皿に盛っていた串焼きをいそいそと網に並べ直し、不審げな顔をするエルベル様を見上げてにやりと笑う。小さな手をかざし――

「お前っ! 室内だぞ?!」

「大丈夫! シールドがあるから!」

強め火力でジュウッと炙れば、一気に刺激的な香りが立ちこめた。たれと、スパイスと、いろんな香りが入り交じって屋台の一角みたい。やっぱり串焼きには、この臨場感が必要だよね!
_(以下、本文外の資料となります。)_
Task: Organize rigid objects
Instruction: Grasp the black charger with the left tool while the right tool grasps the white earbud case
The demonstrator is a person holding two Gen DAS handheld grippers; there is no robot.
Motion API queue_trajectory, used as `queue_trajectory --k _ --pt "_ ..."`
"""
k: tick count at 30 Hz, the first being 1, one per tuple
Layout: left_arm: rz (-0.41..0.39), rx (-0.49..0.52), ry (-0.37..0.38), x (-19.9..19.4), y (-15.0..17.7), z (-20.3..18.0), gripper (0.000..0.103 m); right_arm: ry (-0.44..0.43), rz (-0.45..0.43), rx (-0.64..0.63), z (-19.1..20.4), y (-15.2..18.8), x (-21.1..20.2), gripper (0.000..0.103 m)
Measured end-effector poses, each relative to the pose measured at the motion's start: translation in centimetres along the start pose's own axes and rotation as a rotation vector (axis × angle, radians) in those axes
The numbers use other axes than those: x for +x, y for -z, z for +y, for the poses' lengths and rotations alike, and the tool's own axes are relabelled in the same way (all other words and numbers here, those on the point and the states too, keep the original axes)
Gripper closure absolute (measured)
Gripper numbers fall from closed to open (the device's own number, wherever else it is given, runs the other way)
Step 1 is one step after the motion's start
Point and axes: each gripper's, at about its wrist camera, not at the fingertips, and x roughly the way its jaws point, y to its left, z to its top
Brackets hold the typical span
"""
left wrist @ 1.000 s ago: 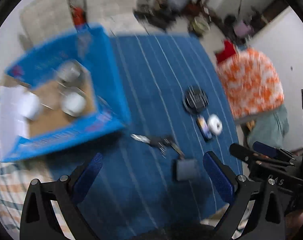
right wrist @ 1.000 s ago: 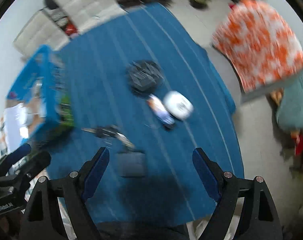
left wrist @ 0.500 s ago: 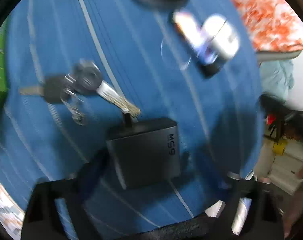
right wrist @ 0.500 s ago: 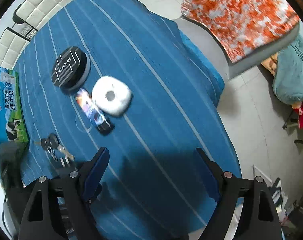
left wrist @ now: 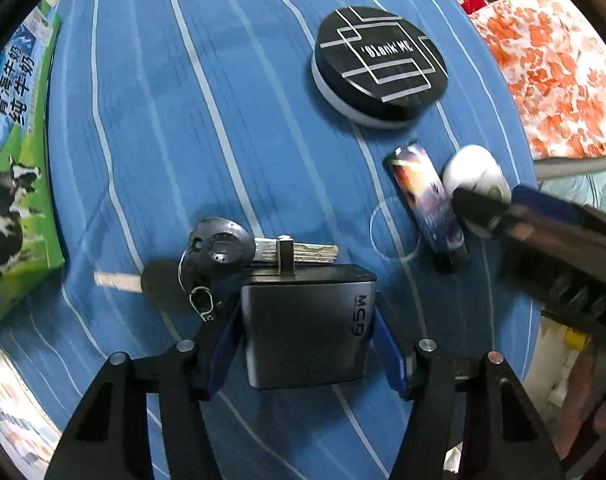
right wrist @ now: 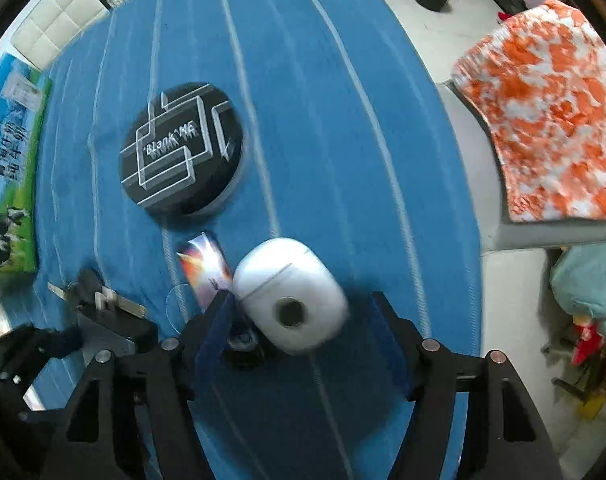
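- Left gripper (left wrist: 307, 340) points down over the desk (left wrist: 263, 100), which is draped in a blue cloth with thin white stripes; its blue-padded jaws straddle a dark grey, square plastic charger block (left wrist: 307, 324) marked "65W" and are closing on it — the pads sit at its two sides, though actual contact cannot be told from the left wrist view.
- The charger's metal prong lies across a bunch of keys (left wrist: 219, 256) — dark plastic heads, silver blades, a wire ring — which touches the block's far edge.
- Right gripper (right wrist: 299, 320) also points down, its jaws closing around a white, rounded plastic earbud-style case (right wrist: 291, 300); the left pad is just beside the case, while a clear gap shows between the case and the right pad.
- A slim rectangular lighter with a colourful printed wrap (right wrist: 207, 272) lies just beside the white case, partly behind the right gripper's left finger.
- A round black tin with silver line pattern and the words "Blank ME" (left wrist: 379, 68) rests further up the desk, apart from the other things.
- A blue-and-green milk carton box with a cow picture (left wrist: 15, 152) stands at the desk's left edge.
- Off the desk to the right, an orange-and-white patterned fabric (right wrist: 551, 112) covers a cushion-like surface above a pale floor.
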Motion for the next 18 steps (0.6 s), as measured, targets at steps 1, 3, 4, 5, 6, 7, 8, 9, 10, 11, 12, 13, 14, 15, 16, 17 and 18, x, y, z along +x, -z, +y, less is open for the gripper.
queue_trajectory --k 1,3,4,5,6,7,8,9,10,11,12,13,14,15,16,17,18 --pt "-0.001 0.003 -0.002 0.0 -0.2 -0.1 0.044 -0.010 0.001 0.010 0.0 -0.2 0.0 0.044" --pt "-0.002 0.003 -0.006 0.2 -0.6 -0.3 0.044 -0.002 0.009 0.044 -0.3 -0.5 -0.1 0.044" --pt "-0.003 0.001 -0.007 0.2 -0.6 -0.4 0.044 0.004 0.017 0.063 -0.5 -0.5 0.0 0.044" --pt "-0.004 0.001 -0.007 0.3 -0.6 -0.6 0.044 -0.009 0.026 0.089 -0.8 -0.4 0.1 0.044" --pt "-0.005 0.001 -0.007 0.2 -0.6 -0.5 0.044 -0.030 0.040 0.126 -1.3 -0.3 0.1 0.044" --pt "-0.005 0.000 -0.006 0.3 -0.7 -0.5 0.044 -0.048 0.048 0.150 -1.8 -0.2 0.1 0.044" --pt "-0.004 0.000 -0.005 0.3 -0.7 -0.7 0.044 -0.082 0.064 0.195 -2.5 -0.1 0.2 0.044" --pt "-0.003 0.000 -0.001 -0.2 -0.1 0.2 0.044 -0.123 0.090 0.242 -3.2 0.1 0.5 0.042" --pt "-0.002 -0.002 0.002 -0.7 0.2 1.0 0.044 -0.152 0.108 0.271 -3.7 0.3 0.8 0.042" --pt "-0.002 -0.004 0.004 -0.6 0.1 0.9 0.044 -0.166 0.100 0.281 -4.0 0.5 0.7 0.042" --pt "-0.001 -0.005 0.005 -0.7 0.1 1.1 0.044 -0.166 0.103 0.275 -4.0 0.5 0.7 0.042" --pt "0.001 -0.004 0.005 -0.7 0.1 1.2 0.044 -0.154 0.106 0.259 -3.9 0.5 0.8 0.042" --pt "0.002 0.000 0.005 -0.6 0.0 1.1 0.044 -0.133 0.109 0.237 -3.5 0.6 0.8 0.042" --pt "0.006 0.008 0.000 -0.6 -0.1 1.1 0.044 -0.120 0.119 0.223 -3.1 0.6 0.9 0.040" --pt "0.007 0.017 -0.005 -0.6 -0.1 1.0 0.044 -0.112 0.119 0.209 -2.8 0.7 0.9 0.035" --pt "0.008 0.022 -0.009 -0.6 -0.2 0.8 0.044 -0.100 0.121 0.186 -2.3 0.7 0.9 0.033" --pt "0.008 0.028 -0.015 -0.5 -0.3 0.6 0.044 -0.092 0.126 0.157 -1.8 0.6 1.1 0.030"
見る間にお肉の端っこがカリリと焦げて、じわじわと沸き立つ油がぽたりと受け皿へ落ちる頃、オレは手を止めて紅玉の瞳を見上げた。

「さあ、食べよっか!」

「お前……滅茶苦茶だ」

串焼きを手にとってふうふうやっていると、慌てたエルベル様も手に取った。見よう見まねでかぶりつくと、あとはもう、欲望のままに。
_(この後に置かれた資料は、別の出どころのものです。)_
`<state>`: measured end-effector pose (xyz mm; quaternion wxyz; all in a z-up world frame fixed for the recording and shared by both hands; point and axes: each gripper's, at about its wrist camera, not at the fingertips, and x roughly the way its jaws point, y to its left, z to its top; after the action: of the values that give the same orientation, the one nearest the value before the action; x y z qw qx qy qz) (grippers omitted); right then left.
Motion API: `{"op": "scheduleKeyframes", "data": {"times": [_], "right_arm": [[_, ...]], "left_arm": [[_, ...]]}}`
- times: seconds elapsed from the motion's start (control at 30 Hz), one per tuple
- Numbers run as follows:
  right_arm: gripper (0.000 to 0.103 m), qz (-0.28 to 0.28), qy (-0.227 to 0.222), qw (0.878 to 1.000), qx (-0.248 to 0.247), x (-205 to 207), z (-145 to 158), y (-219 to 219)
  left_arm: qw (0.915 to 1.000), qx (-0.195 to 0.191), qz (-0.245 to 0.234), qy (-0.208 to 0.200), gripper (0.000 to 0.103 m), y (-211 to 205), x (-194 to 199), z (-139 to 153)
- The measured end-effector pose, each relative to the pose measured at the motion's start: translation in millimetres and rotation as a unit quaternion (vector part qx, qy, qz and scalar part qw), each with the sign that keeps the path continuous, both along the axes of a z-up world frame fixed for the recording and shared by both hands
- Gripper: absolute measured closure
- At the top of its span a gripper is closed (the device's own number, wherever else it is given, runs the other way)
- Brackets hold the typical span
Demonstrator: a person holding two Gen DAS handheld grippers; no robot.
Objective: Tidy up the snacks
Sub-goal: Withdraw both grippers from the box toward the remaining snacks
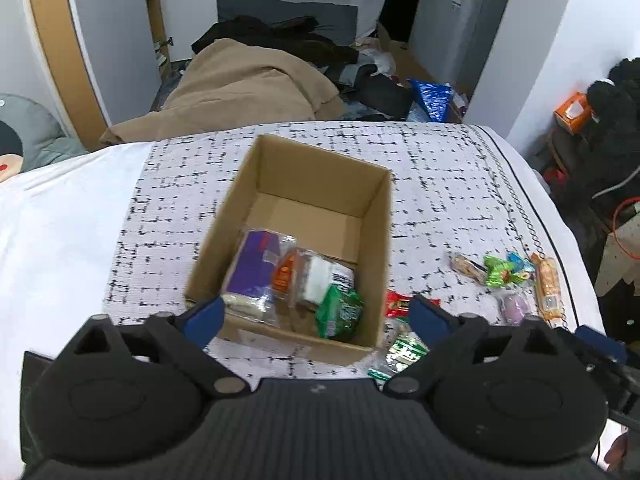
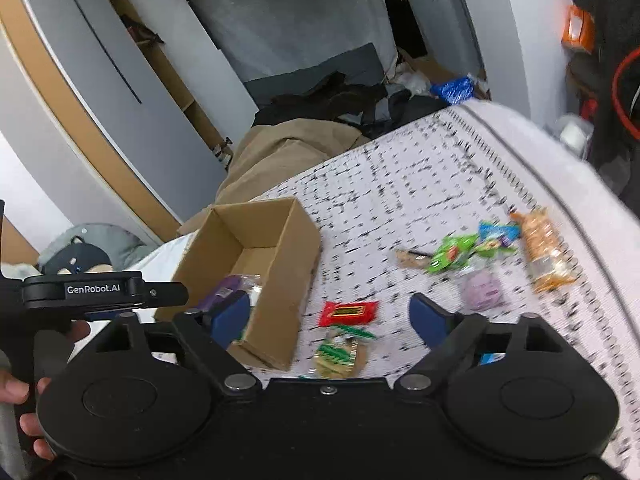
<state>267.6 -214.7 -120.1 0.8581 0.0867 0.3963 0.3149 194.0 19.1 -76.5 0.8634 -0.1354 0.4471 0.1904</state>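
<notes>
The left wrist view looks down into the box (image 1: 316, 216) and shows four packets at its near end: a purple pack (image 1: 256, 268), an orange one (image 1: 285, 274), a white one (image 1: 320, 280) and a green bag (image 1: 340, 312); the far half of the floor is bare. The right wrist view sees the box (image 2: 276, 264) only from the side, but it shows a hand (image 2: 24, 392) holding the other tool at the left edge. Both the left gripper (image 1: 316, 316) and the right gripper (image 2: 332, 320) stand wide open and hold nothing. Right of the box lie a red packet (image 2: 348, 313) and a green-striped one (image 2: 340, 354) between the right fingers, with a loose group further right, near the bed edge, which includes an orange bar (image 2: 544, 252). The bedspread (image 2: 400, 184) beyond is free.
</notes>
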Motion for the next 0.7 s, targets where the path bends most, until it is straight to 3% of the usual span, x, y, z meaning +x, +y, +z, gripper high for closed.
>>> {"op": "scheduleKeyframes", "data": {"times": [0.37, 0.57, 0.7], "right_arm": [[0.009, 0.003, -0.001, 0.999, -0.036, 11.5, -7.7, -25.0], [0.009, 0.007, -0.03, 0.997, -0.069, 8.9, -7.9, -31.6], [0.009, 0.002, -0.021, 0.998, -0.054, 12.2, -11.3, -45.0]], "left_arm": [[0.9999, -0.015, -0.003, 0.001, 0.0, -29.9, -2.0, -10.5], [0.9999, -0.011, -0.008, 0.008, 0.0, -47.8, -3.0, -20.7], [0.9993, -0.036, 0.008, 0.004, 0.0, -54.4, -3.9, -29.7]]}}
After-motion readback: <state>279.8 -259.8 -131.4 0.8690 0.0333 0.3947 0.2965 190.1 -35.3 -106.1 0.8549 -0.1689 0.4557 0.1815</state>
その衣装とこの部屋、そしてその綺麗な顔! すごく不釣り合い、とっても似合わない。

「王様が部屋で串焼きだって!」

つい大笑いすると、彼はオレを睨んで串焼きを咥えると、カロルス様みたいに衣装を着崩した。

「王様は昼寝中だ。お前、なんで顔にたれを塗る必要がある」

「塗ってないよ! 串焼きを食べると、ほら付いちゃうでしょう! エルベル様だって……」

「付かないが?」

なんで?! がぶっとやったはずなのに! オレのお手ふきは、すぐに替えが必要な状態になるっていうのに。


「ところで、これは何の肉だ? 美味いな」

王様は適応能力も高いらしい。すっかり串焼きを頬ばる姿も、だらしない格好も様になってきた。
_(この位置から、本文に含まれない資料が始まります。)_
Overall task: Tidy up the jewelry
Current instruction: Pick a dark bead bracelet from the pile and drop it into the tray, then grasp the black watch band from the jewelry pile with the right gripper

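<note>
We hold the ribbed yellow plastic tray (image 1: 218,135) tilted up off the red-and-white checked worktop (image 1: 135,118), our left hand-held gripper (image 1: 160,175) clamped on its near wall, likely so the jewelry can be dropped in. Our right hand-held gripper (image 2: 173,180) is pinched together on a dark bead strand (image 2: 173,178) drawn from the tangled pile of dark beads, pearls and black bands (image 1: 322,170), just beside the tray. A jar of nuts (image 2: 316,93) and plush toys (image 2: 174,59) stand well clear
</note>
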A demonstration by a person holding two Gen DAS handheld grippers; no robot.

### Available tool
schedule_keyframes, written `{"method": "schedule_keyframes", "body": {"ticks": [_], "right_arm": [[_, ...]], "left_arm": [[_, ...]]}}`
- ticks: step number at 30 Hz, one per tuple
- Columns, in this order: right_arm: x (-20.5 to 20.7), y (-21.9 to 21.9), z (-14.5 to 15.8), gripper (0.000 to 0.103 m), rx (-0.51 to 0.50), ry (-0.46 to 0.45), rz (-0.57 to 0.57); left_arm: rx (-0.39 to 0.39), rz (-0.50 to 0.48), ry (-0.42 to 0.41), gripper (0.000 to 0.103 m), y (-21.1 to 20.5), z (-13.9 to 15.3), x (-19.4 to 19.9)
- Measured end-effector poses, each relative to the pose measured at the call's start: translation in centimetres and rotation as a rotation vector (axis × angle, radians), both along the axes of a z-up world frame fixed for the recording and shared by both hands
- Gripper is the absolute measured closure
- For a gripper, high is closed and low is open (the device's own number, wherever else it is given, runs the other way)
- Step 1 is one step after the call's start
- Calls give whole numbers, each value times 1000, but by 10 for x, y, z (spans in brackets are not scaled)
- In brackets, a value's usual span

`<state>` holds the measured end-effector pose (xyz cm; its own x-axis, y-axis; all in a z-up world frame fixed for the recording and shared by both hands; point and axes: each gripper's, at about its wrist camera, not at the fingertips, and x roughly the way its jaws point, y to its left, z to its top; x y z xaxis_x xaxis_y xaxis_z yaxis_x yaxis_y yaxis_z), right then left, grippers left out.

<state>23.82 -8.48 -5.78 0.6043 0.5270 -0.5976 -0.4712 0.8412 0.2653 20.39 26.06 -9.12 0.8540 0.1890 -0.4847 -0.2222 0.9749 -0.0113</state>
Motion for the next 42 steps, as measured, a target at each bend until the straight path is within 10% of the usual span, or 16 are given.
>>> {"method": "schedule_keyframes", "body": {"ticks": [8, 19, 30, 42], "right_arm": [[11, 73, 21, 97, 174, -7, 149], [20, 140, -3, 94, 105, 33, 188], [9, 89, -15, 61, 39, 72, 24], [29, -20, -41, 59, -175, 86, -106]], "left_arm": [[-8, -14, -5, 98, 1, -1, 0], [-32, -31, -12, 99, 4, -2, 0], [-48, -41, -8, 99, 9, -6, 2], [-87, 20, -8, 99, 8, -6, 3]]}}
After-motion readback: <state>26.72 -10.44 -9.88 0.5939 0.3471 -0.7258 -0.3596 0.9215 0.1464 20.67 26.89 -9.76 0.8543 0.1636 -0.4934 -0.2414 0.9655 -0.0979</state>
「そうだ、これはウーバルセットっていう生き物でね、オレがこの間――」

お話したいことはちょっとやそっとで終わらないから、ひとまずは、今味わえるお話だけ。だって次はエルベル様がお話する番だよ。エルベル様の世界を、今度はオレが聞く番。

だけど、エルベル様はお話するのが下手くそだからなあ。

くすっと笑ったところで、じとりと睨まれた。

「今、笑うような話だったか?」

「……オレは笑うところだったの!」

そ知らぬ顔で咳払いして、話の続きを促す視線を見つめ返した。


「オレも話すから、エルベル様の世界のことだって、いっぱい話してね」

「俺の話など、特に言うべきことなどない」

ほら、そうやってちっとも話してくれないんだから。

ちょっとむくれてタコの唐揚げを頬ばると、焼き鳥にかぶりついていたエルベル様がふと視線を彷徨わせた。

「話はないが……俺の世界なら一緒に見て回れば早い」

「一緒に? 見て回る?」

どういうことだと首を傾げて見つめると、彼はそっぽを向いて一気に焼き鳥を詰め込んだ。

「里を、案内してやってもいいぞ」

もごもごと呟くように言われた台詞は、絶対に聞き間違いじゃない。

「隠れ里を?! やったあ!」

オレはテーブルをひっくり返す勢いで、とんぼを切ったのだった。